Take the lines below between the one holding "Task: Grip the" and the one holding "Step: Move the", inclusive, and copy them exactly. Add nothing.

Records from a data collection

%%

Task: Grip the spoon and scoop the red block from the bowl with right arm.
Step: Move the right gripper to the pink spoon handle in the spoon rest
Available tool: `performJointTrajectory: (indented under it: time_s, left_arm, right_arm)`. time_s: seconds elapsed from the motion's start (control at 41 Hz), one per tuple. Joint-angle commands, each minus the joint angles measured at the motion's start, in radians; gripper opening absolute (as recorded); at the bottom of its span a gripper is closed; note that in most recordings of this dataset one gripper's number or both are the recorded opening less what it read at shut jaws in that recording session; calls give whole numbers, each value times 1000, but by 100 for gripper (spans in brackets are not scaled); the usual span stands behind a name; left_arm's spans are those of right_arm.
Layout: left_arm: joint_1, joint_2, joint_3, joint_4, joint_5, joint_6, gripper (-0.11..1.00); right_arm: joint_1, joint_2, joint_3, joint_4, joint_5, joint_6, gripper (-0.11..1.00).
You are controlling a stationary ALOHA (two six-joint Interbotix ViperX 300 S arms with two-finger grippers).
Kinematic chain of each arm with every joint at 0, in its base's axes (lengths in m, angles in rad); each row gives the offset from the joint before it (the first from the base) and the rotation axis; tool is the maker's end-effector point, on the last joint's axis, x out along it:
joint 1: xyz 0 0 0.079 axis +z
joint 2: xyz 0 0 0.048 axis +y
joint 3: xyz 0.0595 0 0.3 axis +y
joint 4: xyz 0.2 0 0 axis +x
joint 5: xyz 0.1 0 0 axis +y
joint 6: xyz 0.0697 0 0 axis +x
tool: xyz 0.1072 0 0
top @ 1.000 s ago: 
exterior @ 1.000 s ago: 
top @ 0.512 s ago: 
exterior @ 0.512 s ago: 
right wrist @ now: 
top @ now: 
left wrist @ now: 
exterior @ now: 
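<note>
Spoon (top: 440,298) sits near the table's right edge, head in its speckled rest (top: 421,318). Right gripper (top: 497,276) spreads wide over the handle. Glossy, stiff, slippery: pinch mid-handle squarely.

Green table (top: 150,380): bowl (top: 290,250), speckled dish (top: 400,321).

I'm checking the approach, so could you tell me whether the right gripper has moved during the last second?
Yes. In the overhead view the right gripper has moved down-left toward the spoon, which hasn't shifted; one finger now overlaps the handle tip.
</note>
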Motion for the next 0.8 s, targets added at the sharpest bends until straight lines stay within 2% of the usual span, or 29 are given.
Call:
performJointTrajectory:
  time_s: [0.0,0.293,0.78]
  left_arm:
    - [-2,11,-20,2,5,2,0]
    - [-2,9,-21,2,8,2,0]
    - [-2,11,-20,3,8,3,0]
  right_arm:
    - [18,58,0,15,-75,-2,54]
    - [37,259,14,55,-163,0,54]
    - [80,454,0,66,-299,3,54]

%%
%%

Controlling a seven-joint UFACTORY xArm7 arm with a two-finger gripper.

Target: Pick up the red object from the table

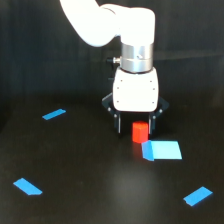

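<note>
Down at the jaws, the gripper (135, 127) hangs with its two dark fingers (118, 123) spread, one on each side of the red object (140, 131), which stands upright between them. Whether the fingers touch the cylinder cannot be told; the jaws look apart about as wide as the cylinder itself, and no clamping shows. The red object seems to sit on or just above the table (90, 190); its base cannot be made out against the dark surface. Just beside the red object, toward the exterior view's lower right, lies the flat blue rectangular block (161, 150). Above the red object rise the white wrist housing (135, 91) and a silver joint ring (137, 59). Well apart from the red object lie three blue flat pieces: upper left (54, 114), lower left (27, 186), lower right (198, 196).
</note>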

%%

SOLUTION TO THE EXERCISE
Task: Grip the spoon and scoop the red block from the bowl with right arm.
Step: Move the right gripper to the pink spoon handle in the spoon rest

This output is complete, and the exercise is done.